Why do we take our time at this point? First, early on there are no traditional managerial “handles” on the process - no schedule, budget or objective. You can’t deviate, after all, from a plan you do not yet have.
Second, at this stage managers aren’t giving the new idea their full attention; the idea has no financial impact attached to it, because it’s unlikely anyone’s worked out the full benefit of delivery, and nobody has been devoted to it (thus incurring costs). Good managers focus on big bills, not small ones, right?
But, say Smith and Reinersten, we’ve got it all wrong. Massively, expensively, wrong.
“In fact, the true cost of this phase is usually many times higher than managers suspect. In this phase the most important influence on cost is the cost of delay, not of the manpower assigned to the project. The calculated cost is often 500 to 5000 times higher than the visible costs of the assigned personnel. Managers unaware of these costs will tend to ignore the ‘fuzzy front end’. Those who understand these costs will instead focus a great deal of attention on this phase.
[...]
The front end offers some of the cheapest opportunities to cut development time that are to be found anywhere in the cycle.”
So hurry up and decide what to do, and then do it now.

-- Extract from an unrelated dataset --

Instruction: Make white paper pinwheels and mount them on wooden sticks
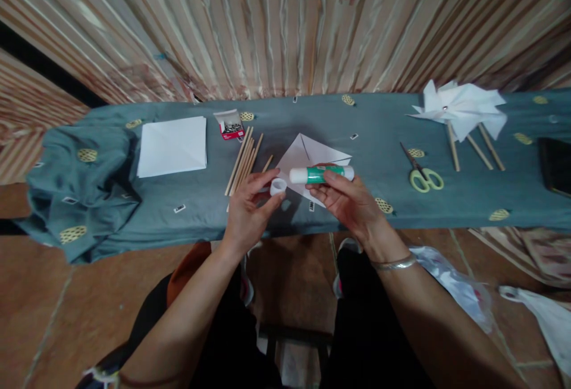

[Postscript: interesting to note that, amid contemporary enthusiasms for Getting Real and the rest, Smith and Reinersten first published their book in 1991. It's also faintly disappointing that the course expects us to take a long, hard look at PRINCE methodology which - it seems - front-loads the fuzzy front end with planning and bulks up the rest of the development process with the need to document, control and approve. In this more Agile age, it all seems a bit backward. A little startup could build and launch in the time it takes the biggie to gather together the first PRINCE end stage assessment, and do the PowerPoints.]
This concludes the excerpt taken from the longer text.